Hospital readmissions

Medical record data were used to identify the inpatient admissions during the previous 6-month period for each participant. Those individuals with two or more inpatient readmissions in the previous 6 months were considered “high risk” for readmission; individuals with no or one inpatient admission in the previous 6-month period were considered “low risk” for readmission.

Data collection

All self-report data were collected using REDCap [71, 72]. Assessments were completed on either a personal or study-owned mobile device or desktop/laptop computer or by phone interview with the study staff.
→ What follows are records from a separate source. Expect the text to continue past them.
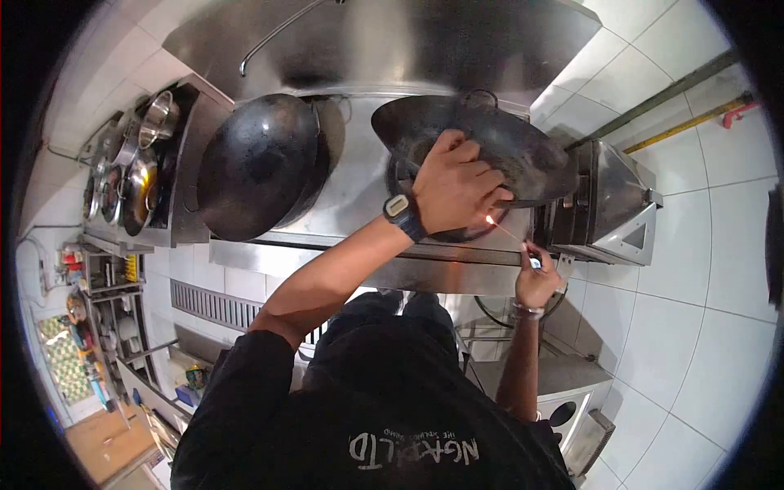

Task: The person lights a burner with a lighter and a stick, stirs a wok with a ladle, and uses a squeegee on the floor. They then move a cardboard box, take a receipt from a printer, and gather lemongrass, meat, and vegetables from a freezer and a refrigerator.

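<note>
My left hand [461, 184], with a dark watch on its wrist, is closed on the near side of a blackened wok [531, 155]. The wok sits tilted, its near rim raised above the burner opening [474, 233] of the steel range. Low on the right, my right hand [536, 284] pinches a thin stick [508, 232]. A small flame [490, 220] burns at the stick's far tip, close under the wok's near edge. Something small and bluish-white shows at my right fingers, too small to name.
A second dark wok [257, 167] rests tilted on the range to the left. Metal bowls and pans [143, 180] stand on a counter further left. A steel box-shaped unit [608, 204] adjoins the range at right. A bent tap pipe [273, 37] hangs over the back.
</note>
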Motion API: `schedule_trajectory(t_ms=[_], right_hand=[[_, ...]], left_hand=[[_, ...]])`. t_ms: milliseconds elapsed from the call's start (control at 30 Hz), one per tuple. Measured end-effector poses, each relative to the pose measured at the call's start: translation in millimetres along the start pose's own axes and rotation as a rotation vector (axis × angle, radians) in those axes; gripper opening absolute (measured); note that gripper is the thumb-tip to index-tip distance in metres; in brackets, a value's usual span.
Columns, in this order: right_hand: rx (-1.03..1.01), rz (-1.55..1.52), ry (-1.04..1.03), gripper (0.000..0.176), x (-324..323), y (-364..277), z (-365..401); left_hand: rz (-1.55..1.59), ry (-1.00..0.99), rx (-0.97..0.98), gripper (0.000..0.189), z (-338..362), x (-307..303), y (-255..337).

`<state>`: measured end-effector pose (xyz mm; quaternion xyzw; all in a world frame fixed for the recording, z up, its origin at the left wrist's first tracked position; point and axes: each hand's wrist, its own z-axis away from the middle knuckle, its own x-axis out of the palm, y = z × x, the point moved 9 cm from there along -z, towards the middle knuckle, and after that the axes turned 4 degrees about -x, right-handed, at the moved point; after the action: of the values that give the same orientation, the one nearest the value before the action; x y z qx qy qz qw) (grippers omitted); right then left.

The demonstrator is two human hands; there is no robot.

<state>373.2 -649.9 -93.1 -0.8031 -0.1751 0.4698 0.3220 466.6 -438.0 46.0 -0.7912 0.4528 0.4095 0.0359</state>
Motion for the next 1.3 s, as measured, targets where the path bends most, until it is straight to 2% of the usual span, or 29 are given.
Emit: schedule_trajectory(t_ms=[33, 133, 167, 200, 267, 300, 400, 600, 800, 967, 1300], right_hand=[[0.065, -0.141, -0.004, 0.018, 22.9, 16.6, 0.3], [0.043, -0.017, -0.045, 0.018, 80.2, 41.7, -3.1], [-0.057, -0.033, -0.004, 0.017, 98.8, 49.1, -4.1], [-0.051, -0.031, -0.003, 0.017, 113.7, 54.7, -4.1], [0.093, 0.197, -0.146, 0.015, 149.1, 71.6, -4.6], [-0.042, 0.328, -0.203, 0.016, 159.5, 67.6, -7.3], [-0.028, 0.335, -0.196, 0.016, 186.0, 91.4, -1.5], [0.003, 0.335, -0.163, 0.016, 202.9, 102.7, 3.5], [0.032, 0.33, -0.133, 0.016, 206.9, 107.8, 10.0], [0.043, 0.317, -0.121, 0.016, 206.8, 106.4, 13.6], [0.081, 0.302, -0.103, 0.016, 206.6, 106.8, 22.8]], left_hand=[[-0.011, 0.023, 0.012, 0.017, -4.8, -0.9, -0.6], [-0.008, 0.018, 0.013, 0.017, -15.1, -1.6, -6.0], [0.003, -0.003, 0.015, 0.017, -18.9, -1.3, -8.4], [0.007, -0.008, 0.017, 0.017, -20.6, -1.2, -10.0], [0.018, -0.055, 0.03, 0.016, -23.7, 2.1, -13.1], [0.023, -0.058, 0.032, 0.016, -25.1, 2.3, -14.2], [0.061, -0.074, 0.046, 0.015, -29.0, 4.3, -15.6], [0.16, -0.1, 0.035, 0.017, -43.0, 6.2, -24.8], [0.184, 0.04, 0.064, 0.019, -45.9, 3.6, -31.2], [0.217, -0.036, 0.046, 0.02, -46.9, 5.4, -33.0], [0.246, -0.011, 0.046, 0.023, -46.2, 5.1, -31.9]])
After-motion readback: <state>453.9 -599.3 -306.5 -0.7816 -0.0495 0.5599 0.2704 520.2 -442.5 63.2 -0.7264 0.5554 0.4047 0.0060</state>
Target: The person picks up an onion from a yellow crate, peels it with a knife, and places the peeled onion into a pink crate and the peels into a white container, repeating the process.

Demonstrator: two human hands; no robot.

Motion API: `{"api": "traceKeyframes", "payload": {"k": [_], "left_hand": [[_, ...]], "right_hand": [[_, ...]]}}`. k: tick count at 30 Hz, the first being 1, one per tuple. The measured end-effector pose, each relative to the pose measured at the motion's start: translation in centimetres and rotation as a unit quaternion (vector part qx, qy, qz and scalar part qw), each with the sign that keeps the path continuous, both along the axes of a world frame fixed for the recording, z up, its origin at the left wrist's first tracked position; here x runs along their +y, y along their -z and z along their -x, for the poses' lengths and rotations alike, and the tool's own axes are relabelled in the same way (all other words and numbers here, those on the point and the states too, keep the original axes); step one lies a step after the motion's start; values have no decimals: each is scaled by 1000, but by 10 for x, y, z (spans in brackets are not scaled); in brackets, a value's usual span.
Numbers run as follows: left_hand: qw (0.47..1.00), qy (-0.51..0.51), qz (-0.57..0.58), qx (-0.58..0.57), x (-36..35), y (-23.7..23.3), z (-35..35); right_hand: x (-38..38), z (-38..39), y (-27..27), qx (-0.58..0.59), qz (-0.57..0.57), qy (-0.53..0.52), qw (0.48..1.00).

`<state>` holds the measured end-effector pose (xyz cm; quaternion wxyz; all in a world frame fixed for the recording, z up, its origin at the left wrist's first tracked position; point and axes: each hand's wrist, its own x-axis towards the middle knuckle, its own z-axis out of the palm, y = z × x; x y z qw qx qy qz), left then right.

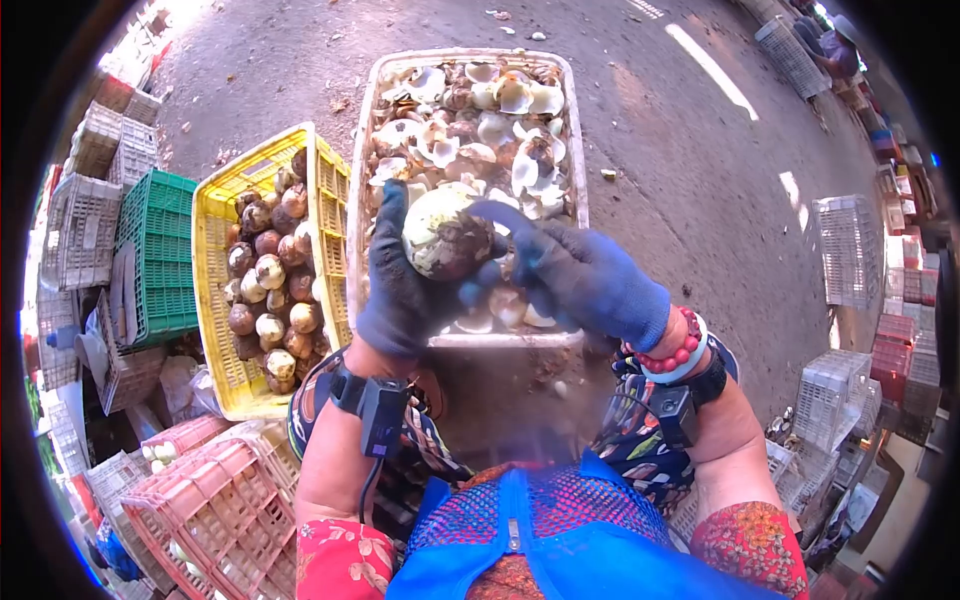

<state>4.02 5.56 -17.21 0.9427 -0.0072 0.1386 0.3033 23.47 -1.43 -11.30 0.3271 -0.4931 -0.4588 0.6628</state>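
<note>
My left hand, in a dark glove, is wrapped around a large onion. Its top is pale and peeled, while dirty brown skin covers the lower side. A knife with a short curved blade is gripped in my gloved right hand, and the blade reaches across to the onion's right side. Both hands are over a whitish crate filled with pale, cup-shaped peelings and brown skins. My right fingers are slightly blurred.
To the left stands a yellow crate of brown, unpeeled onions. Beyond it are a green crate and stacked white crates. A pink crate sits at lower left. More crates line the right side, where a person sits far off.
</note>
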Motion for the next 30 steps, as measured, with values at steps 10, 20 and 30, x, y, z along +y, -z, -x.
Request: {"api": "traceKeyframes", "payload": {"k": [10,20,30], "left_hand": [[806,-120,-429,390,-8,27,-14],[942,-127,-142,275,-11,38,-22],[760,-160,-491,395,2,34,-8]], "right_hand": [[-22,41,20,-13,104,91,990],[-33,63,37,283,249,196,905],[-9,56,57,-201,-141,156,957]]}}
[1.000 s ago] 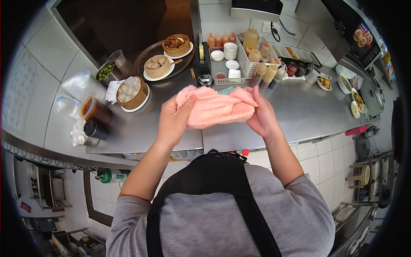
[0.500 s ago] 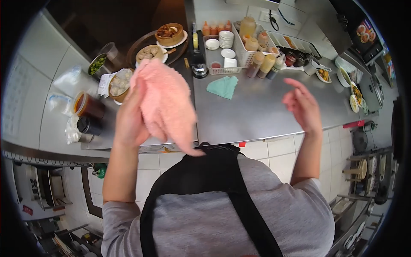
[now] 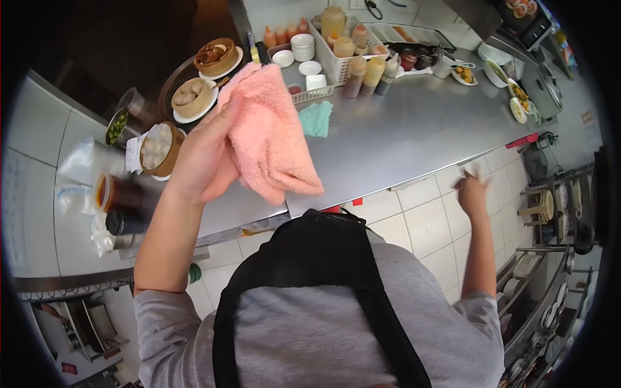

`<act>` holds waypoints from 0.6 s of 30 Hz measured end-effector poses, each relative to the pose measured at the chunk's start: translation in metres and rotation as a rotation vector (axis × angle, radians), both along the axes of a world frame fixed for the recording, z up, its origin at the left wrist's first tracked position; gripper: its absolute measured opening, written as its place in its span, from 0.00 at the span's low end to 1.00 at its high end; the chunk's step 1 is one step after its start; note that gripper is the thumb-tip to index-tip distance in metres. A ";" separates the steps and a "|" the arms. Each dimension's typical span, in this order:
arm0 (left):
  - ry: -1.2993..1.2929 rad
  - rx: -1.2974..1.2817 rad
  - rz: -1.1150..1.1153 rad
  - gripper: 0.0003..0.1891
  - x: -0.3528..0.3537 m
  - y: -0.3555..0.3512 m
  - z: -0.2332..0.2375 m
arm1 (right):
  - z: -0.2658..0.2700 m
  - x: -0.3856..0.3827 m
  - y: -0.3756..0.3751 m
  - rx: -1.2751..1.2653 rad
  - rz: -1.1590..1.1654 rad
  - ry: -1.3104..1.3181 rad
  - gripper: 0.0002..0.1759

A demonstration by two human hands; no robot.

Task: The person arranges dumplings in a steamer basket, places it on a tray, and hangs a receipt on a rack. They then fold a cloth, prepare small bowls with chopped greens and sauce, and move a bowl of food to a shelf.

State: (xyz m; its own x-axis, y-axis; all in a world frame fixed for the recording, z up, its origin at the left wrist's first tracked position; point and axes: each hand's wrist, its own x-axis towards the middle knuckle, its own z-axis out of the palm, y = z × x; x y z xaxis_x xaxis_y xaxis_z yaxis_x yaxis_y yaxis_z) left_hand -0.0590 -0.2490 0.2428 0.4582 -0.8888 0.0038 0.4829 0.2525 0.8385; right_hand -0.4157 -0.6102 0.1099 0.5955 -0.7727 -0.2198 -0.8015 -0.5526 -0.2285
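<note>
My left hand (image 3: 208, 152) grips a pink cloth (image 3: 268, 132) and holds it up above the steel counter (image 3: 394, 145). The cloth hangs to the right of my fingers, partly folded. Out to the right, past the counter's front edge, my right hand (image 3: 473, 193) is over the floor; it is smeared by motion, with fingers apart and nothing seen in it. A green cloth (image 3: 316, 119) lies on the counter behind the pink one. Left of my left hand stands a bamboo steamer of dumplings (image 3: 157, 149).
Two more steamers (image 3: 192, 97) (image 3: 216, 57) stand on plates at the back left. Sauce bottles (image 3: 372, 72), a white basket (image 3: 336, 64) and small dishes (image 3: 303, 45) line the back. A dark red sauce tub (image 3: 118, 193) is at the left, a pot (image 3: 540, 94) far right.
The view has turned, shifting the counter left and up. My right hand has moved down from above the counter to beyond its front edge. The pink cloth now hangs more folded.
</note>
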 end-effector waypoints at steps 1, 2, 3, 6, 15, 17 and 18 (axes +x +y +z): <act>-0.002 -0.016 -0.010 0.28 -0.004 -0.009 0.003 | 0.001 0.018 -0.004 0.207 0.023 -0.321 0.12; 0.005 -0.024 -0.019 0.28 -0.009 -0.017 0.004 | 0.017 0.046 0.019 0.691 -0.063 -0.758 0.13; 0.014 -0.023 -0.033 0.28 -0.011 -0.021 0.003 | 0.009 0.066 0.030 1.164 0.107 -1.169 0.17; 0.050 -0.067 -0.167 0.28 -0.011 -0.032 -0.004 | 0.003 0.160 0.106 1.057 0.073 -0.955 0.44; 0.105 -0.104 0.019 0.29 0.002 -0.005 -0.005 | 0.063 0.185 0.083 2.164 0.477 -1.101 0.66; 0.117 -0.152 0.005 0.30 0.004 0.002 -0.008 | 0.083 0.178 0.090 2.040 0.398 -1.104 0.67; 0.119 -0.150 0.016 0.30 0.005 0.005 -0.008 | 0.085 0.179 0.091 2.077 0.449 -1.104 0.64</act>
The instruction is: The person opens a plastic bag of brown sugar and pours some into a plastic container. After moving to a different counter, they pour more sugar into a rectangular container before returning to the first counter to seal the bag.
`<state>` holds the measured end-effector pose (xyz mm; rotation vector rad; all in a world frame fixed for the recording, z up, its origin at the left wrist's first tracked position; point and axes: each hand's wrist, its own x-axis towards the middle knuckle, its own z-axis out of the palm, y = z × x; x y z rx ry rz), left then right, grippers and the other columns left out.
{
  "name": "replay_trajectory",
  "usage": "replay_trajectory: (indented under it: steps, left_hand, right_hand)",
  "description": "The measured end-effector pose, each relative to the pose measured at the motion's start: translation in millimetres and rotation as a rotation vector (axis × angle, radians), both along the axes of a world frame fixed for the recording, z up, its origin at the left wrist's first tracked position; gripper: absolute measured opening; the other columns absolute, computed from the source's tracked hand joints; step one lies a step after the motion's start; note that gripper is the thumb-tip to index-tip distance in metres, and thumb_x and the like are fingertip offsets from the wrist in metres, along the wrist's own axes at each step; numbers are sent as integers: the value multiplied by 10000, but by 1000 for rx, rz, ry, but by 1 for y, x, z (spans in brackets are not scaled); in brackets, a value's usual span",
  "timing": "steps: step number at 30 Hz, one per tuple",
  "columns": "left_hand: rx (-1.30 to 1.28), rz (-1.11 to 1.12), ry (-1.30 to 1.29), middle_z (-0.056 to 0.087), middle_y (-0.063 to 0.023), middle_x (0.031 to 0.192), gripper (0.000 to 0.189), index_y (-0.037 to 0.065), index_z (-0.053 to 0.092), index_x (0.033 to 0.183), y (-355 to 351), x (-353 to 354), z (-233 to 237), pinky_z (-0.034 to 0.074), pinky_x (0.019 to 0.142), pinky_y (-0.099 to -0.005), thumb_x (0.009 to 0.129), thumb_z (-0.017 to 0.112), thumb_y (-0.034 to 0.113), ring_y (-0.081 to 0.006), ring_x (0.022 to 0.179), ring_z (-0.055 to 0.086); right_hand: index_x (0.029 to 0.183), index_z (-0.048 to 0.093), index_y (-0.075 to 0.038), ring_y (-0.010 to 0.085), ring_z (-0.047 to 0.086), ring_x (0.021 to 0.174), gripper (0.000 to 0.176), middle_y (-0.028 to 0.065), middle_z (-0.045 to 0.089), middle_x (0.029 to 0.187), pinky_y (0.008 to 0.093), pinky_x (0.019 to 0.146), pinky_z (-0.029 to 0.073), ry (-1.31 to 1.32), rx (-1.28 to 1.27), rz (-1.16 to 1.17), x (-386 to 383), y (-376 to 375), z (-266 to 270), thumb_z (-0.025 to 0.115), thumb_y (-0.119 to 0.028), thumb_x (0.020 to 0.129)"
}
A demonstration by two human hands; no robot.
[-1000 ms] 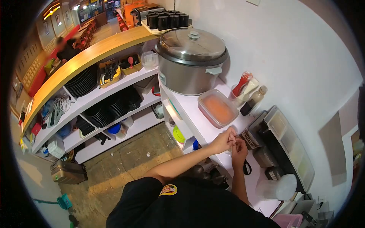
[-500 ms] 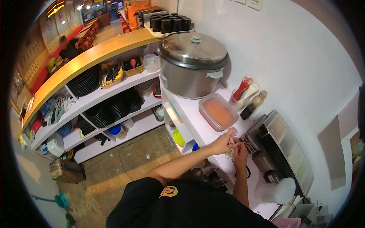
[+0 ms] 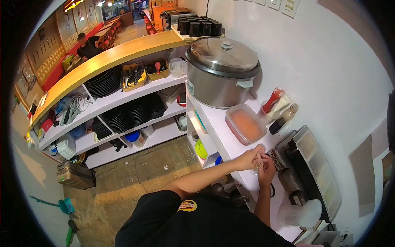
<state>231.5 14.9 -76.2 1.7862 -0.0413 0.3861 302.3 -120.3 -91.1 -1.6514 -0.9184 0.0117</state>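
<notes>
My left hand (image 3: 250, 159) and my right hand (image 3: 267, 168) meet over the white counter (image 3: 214, 127), fingers pinched together. Between and just below them shows a small clear plastic thing (image 3: 255, 168), maybe a little bag; its kind is too small to tell. Just beyond my hands stands a lidded clear tub (image 3: 246, 124) with orange contents. Dark containers (image 3: 280, 154) stand close to the right of my right hand, one with lettering on it. My fingertips partly hide what they hold.
A large rice cooker (image 3: 222, 74) stands at the back, near a tray of black cups (image 3: 200, 28). Sauce bottles (image 3: 284, 117) line the wall. A topping box (image 3: 317, 168) and white container (image 3: 302, 214) are at right. Shelves (image 3: 138, 119) hold black dishes; a person (image 3: 88, 47) sits beyond.
My view has shifted, so the scene sits a little further right. Both hands stay together over the counter, fingers still pinched on the small clear thing.
</notes>
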Motion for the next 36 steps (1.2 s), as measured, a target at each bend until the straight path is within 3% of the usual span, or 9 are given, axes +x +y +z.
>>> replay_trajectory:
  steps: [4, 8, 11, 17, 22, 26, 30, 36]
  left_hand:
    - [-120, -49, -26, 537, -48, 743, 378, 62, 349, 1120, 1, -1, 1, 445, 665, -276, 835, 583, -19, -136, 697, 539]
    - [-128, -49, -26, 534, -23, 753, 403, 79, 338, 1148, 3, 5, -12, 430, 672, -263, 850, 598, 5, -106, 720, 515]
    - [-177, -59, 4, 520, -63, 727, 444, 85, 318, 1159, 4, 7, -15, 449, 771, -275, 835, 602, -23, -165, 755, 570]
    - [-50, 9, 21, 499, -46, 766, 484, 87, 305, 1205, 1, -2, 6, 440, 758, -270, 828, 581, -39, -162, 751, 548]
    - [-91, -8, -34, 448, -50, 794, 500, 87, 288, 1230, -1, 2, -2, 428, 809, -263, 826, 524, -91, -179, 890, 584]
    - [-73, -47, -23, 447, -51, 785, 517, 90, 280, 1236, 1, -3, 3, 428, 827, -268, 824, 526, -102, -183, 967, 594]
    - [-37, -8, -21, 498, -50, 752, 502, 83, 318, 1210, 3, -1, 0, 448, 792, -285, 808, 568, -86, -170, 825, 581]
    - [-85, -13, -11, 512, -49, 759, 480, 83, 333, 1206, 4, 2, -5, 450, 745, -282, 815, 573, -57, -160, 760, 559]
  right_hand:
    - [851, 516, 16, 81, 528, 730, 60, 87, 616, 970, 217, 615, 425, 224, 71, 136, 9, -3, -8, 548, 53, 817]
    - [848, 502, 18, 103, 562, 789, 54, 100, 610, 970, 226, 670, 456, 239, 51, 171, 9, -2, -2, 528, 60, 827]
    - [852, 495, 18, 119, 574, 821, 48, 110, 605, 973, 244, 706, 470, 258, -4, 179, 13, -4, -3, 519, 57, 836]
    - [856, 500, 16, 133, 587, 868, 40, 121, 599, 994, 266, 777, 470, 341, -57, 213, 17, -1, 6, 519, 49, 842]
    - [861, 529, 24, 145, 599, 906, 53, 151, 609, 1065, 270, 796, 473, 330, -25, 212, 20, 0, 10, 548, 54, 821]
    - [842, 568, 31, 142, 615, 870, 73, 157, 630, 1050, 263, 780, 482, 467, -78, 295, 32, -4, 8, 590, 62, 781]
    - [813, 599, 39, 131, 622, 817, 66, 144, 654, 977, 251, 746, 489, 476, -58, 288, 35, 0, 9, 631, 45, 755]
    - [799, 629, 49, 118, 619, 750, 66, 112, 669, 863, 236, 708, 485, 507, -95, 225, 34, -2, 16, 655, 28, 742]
Specifically, 200 participants completed the survey using a study device, one completed the study via telephone assisted by a study research assistant and three completed the study on a home device by connecting to a study survey link sent by email. A total of 21 participants used more than one method to complete the survey. Fifteen participants partially completed the survey in person at Boston Medical Center on a study device and finished completing survey questions by phone with staff administering questions verbally (this includes, but is not limited to, participants who received reading assistance from staff due to failing the WRAT4) and recorded participant responses directly in REDCap. Three participants completed the REDD-CAT survey partially in person on a study device and partially at home using study link sent by email. Three additional participants began the survey responses in person on a study device, continued the survey by phone with staff, and finished the survey using the emailed study link.

Statistical analyses

Item bank development: qualitative analyses

The item bank development process was conducted according to the published measurement development standards [73] and is detailed in the Supplementary File 2. This item pool was informed by both the concerns raised in the previous qualitative studies, as well as by a literature review that identified an existing measure that was specific to the military healthcare system: the TBI-CareQOL Military Frustration measure [30]. The final Healthcare Access item pool included items adapted from the TBI-CareQOL Military Frustration measure [30], as well as newly drafted items that reflected the specific concerns that were raised in the above-reported qualitative studies. As noted previously, the item pool was revised using an iterative process that included expert review, cognitive interviews, reading-level assessment, and translatability review (to ensure future acceptability for adaptations into Spanish and other languages).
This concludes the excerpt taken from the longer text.